■ What you have to do ■
Among the lines below, output only those between the line holding "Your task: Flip" and the line holding "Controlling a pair", inclusive, exactly as written and with no pictures.

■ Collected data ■
# # # #

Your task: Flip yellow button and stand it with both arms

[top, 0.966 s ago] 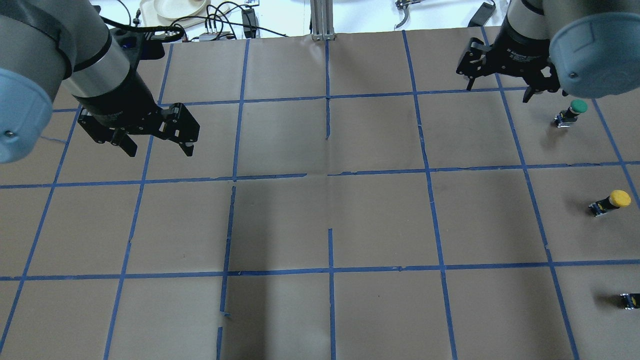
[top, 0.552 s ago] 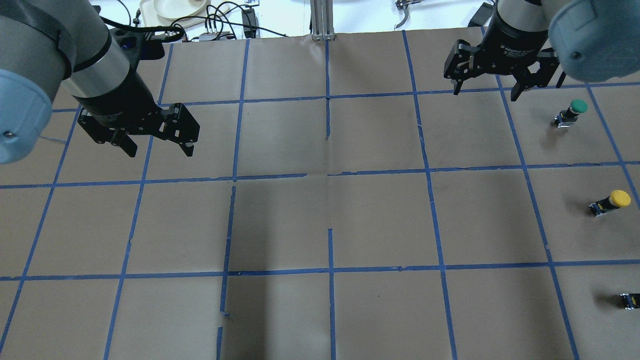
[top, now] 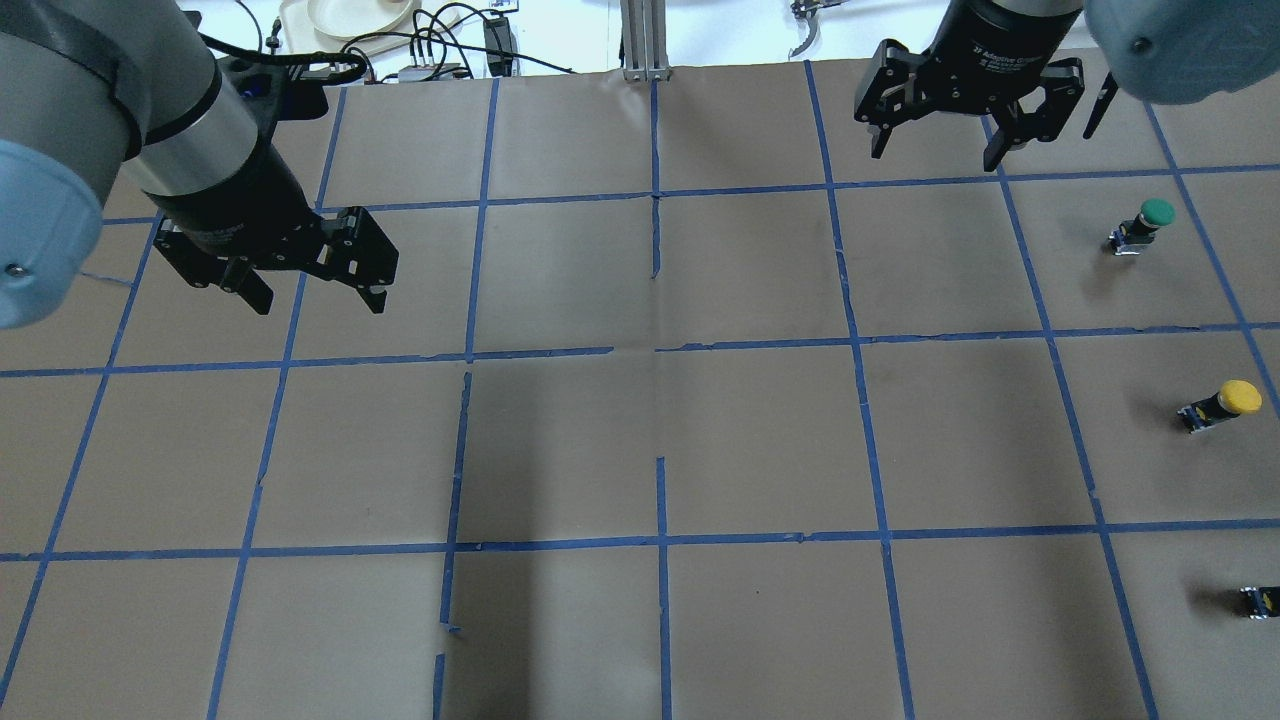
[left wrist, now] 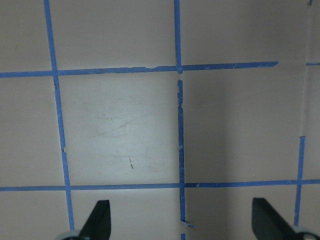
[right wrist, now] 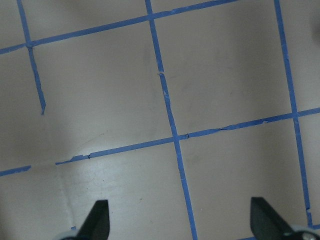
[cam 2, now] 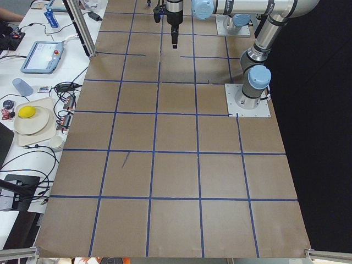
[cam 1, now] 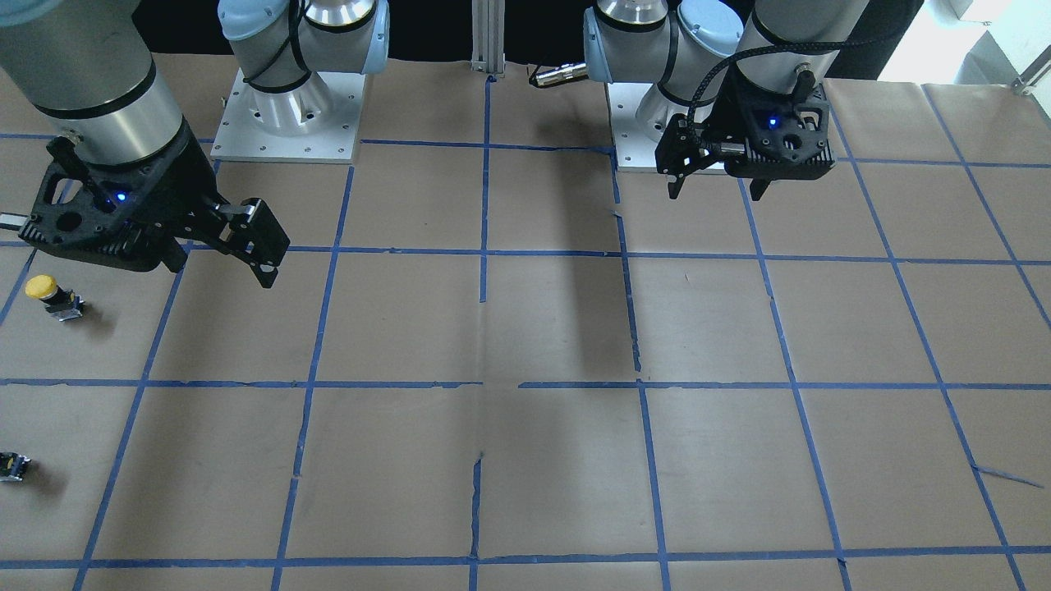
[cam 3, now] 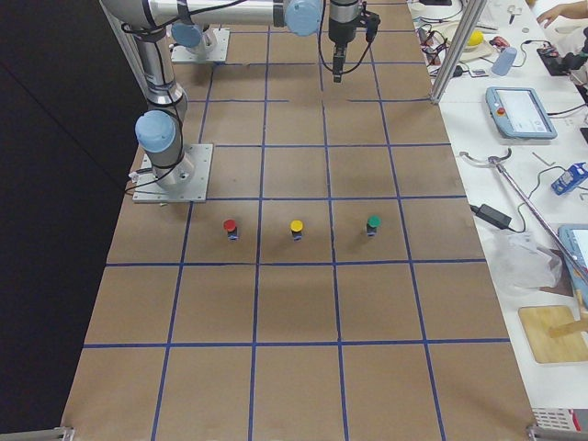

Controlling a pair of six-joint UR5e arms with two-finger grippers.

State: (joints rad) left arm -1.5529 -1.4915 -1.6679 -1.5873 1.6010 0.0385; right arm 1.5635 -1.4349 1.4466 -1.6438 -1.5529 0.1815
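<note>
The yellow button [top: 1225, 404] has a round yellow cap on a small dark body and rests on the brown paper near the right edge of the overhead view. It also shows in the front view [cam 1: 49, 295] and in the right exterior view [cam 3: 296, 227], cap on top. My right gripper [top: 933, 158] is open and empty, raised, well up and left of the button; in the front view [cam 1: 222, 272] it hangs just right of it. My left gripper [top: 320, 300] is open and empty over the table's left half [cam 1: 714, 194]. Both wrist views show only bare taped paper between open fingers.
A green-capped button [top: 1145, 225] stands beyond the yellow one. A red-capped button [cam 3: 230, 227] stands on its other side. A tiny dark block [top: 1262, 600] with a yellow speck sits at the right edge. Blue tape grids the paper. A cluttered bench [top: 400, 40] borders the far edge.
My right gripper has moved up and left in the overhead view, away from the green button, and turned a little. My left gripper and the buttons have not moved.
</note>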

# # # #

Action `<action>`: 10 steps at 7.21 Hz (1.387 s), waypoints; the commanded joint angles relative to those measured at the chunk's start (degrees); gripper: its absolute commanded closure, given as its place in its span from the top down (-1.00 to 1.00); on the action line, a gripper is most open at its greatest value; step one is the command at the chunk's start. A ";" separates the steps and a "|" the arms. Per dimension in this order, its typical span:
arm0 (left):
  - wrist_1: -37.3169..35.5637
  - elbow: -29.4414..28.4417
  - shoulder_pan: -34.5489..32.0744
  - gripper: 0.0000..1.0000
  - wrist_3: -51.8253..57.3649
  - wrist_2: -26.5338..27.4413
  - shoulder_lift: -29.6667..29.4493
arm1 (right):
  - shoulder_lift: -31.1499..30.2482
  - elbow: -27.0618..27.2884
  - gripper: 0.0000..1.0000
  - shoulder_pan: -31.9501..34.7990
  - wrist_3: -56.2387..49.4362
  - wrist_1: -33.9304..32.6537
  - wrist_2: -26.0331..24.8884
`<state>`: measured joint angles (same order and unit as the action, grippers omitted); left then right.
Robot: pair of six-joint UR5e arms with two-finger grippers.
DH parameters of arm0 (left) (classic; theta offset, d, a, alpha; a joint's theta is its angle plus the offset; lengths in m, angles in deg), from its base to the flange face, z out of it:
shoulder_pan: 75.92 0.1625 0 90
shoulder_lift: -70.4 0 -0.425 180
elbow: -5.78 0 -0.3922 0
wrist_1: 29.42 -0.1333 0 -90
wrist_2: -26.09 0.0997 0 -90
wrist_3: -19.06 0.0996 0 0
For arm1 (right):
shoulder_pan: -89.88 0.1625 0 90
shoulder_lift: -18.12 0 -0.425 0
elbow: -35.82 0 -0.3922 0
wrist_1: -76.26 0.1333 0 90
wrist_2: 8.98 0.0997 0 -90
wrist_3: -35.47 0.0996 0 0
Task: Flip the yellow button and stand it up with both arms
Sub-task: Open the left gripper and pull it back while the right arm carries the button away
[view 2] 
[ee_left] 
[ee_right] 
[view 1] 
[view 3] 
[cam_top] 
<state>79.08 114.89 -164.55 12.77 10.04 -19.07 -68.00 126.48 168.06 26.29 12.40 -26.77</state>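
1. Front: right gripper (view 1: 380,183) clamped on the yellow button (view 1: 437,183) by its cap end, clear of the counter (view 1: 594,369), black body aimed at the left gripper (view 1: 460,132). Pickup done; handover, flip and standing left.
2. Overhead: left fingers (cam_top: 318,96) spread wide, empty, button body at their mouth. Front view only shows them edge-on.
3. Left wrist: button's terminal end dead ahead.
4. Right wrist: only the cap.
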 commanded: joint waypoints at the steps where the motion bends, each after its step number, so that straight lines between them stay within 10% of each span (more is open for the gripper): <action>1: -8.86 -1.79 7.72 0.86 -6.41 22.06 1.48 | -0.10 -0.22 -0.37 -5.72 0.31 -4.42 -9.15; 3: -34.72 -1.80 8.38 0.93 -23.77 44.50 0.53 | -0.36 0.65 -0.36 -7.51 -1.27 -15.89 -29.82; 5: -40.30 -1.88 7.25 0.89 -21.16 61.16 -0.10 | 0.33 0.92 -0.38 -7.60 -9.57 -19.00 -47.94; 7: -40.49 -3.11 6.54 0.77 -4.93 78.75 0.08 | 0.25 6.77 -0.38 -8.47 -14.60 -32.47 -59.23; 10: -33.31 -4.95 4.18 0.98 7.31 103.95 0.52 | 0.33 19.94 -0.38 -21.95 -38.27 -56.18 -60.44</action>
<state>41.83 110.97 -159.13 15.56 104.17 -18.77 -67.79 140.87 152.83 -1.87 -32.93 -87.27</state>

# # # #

■ Result of the exercise ■
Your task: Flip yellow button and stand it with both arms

[top, 0.966 s ago] 
[top, 0.552 s ago] 
[top, now] 
[left wrist, now] 
[right wrist, now] 
[cam 2, now] 
[cam 1, now] 
[cam 3, now] 

Controlling a pair of six-joint UR5e arms with two-finger grippers.

The exercise calls for nothing more than this answer.